PROMPT: From the line that contains "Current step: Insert" through the end of the records below, write out each line exactly as it appears, but not the pictures.

━━━ WORKING DATA

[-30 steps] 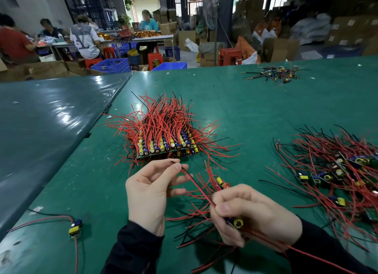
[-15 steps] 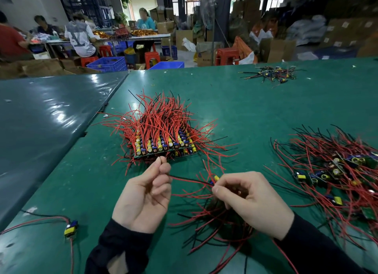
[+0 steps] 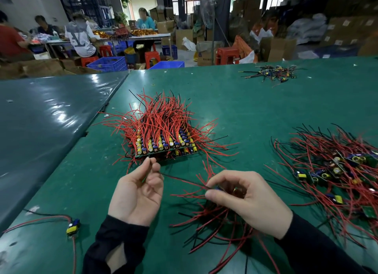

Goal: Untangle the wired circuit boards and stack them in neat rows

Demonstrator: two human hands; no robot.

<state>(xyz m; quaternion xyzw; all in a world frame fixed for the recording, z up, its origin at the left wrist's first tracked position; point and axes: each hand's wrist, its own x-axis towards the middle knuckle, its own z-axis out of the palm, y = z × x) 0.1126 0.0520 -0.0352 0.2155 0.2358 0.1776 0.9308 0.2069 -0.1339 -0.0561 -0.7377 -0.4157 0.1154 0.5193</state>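
Left hand (image 3: 136, 192) pinches black wire (image 3: 180, 178) taut, right hand (image 3: 248, 199) grips board (image 3: 219, 189), likely to free it from tangle

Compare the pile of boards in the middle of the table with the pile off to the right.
The middle pile has its boards packed side by side in rows, stacked in layers; the right pile has boards strewn loosely at all angles. The middle pile's red wires mostly sweep up and away from the person; the right pile's wires cross every way, flat on the green table. Both hold small boards with yellow and blue parts and red and black wires.
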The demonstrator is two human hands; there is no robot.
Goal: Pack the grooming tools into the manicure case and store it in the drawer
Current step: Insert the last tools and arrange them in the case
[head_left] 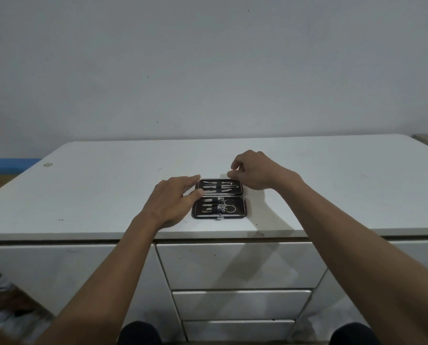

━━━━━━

RESPONSE FOR THIS EXERCISE:
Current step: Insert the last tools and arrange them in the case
[head_left] 

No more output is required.